“Le Maschere del Carnevale di Venezia. Dove il volto tace e la maschera racconta” – Galleria dei Miracoli – Roma

“Le Maschere del Carnevale di Venezia. Dove il volto tace e la maschera racconta” – Galleria dei Miracoli – Roma

LA MASCHERA SIMBOLO UNIVERSALE

Venerdì 20 febbraio inaugurazione della mostra fotografica di Massimo De Santis “Le Maschere del Carnevale di Venezia. Dove il volto tace e la maschera racconta”, presso la Galleria dei Miracoli

Le maschere non nascondono soltanto: rivelano. Sono simboliche e ambivalenti, sacre e profane, antiche e contemporanee. Proteggono l’identità e, allo stesso tempo, la mettono in crisi.
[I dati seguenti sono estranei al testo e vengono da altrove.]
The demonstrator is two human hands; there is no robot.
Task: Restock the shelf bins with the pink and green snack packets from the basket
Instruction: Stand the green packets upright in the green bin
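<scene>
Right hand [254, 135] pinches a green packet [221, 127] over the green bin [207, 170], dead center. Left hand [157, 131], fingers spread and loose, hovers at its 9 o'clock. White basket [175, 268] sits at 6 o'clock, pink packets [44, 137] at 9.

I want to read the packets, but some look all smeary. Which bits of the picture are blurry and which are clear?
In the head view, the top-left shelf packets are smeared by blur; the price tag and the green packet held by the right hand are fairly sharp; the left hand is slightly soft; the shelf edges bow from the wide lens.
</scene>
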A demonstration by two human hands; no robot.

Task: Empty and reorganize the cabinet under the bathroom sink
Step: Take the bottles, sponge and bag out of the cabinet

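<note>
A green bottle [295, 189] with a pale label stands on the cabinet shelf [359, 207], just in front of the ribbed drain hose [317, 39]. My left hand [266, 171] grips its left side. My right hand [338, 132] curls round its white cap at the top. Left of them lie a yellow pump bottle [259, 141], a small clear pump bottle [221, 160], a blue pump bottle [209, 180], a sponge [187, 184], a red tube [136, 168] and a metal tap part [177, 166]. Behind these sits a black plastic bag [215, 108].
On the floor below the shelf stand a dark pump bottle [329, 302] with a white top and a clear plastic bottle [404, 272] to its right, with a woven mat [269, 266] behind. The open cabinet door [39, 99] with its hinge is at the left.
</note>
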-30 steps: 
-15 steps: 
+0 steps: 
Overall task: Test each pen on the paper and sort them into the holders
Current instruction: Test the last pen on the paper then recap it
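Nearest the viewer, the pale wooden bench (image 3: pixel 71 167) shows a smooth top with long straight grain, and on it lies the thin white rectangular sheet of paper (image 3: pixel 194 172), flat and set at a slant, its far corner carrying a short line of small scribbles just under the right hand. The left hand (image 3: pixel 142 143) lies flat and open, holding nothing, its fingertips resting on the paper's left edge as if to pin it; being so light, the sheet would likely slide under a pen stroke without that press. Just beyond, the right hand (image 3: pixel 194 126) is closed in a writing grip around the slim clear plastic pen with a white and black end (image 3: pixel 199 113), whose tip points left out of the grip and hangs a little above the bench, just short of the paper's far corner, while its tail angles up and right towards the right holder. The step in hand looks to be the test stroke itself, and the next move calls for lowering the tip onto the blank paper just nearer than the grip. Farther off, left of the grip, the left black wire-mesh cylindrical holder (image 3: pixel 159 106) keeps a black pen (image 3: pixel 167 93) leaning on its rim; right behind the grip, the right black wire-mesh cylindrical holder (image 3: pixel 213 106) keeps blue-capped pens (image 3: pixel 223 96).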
Da secoli abitano il teatro, la psicoanalisi, la vita sociale. Oggi
tornano protagoniste in un’indagine visiva che attraversa il tempo e parla al presente.
La mostra “Le Maschere del Carnevale di Venezia. Dove il volto tace e la maschera racconta”, sarà inaugurata venerdì 20 febbraio, h.18,00 presso la Galleria dei Miracoli (via del Corso 528, Roma) a ingresso libero. Organizzata dall’Accademia Angelico Costantiniana di Lettere Arti e Scienze, l’esposizione fotografica di Massimo De Santis è accompagnata dal primo libro d’arte digitale dedicato al Carnevale di Venezia. A introdurre l’inaugurazione il convegno “Maschere di ieri e di oggi: da Pirandello a Freud”.
Un progetto unico nel suo genere, che unisce fotografia, materia e pensiero.
Le opere esposte non sono semplici immagini, ma superfici vive, da scoprire e osservare.
Oltre venti fotografie 50 x 70, lavorate con vernici a rilievo e foglia d’oro.
Elementi che richiedono la presenza fisica dello spettatore per uno sguardo ravvicinato, una visione lenta. Gli stucchi sulle opere si possono percepire nella loro  pienezza solo così.
Cuore del progetto è il volume Venezia: la magia delle maschere, un libro-oggetto imponente (13 kg, 430 pagine, oltre 300 fotografie), che supera il concetto tradizionale di catalogo per diventare esperienza visiva e concettuale. Un’opera completa che riflette sulla maschera come forma, linguaggio e destino umano, mettendo in dialogo estetica, teatro e psicoanalisi.
L’artista sarà presente tutti i giorni e sfoglierà il libro per i presenti. Nell’opera, curata dalla Casa editrice Imago, le maschere ritratte hanno gli occhi neri per permettere una forte interpretazione. “Chi vede la foto – spiega De Santis – è come se indossasse la maschera”. Massimo Checchetto, direttore artistico del carnevale di Venezia ha definito il volume: “una scultura sfogliabile”. La mostra sarà visitabile fino al 27 febbraio dalle h. 8,00 alle h. 20,00.

Il convegno introduttivo alla mostra “Maschere di ieri e di oggi: da Pirandello a Freud” propone una riflessione interdisciplinare sul tema della maschera come dispositivo culturale, letterario e psichico. Tra i temi affrontati: “la maschera in Pirandello: identità, ruolo sociale, frammentazione dell’io; “la maschera in Freud: inconscio, rimozione, costruzione dell’identità”; “la maschera nel Carnevale di Venezia come simbolo universale, attraverso il dialogo comune dell’Arte contemporanea e rappresentazione del sé”. Interverranno i relatori: Nicolò Costa, sociologo già Professore di sociologia economica all’ Università di Roma Tor Vergata; Maurizio Zuccari, Accademico di Merito.
Sono previsti i saluti di Padre Ercole Ceriani Rettore della Chiesa di Santa Maria dei Miracoli e del Prof. Gianluigi Rossi, Magnifico Rettore Accademia Angelico-Costantiniana.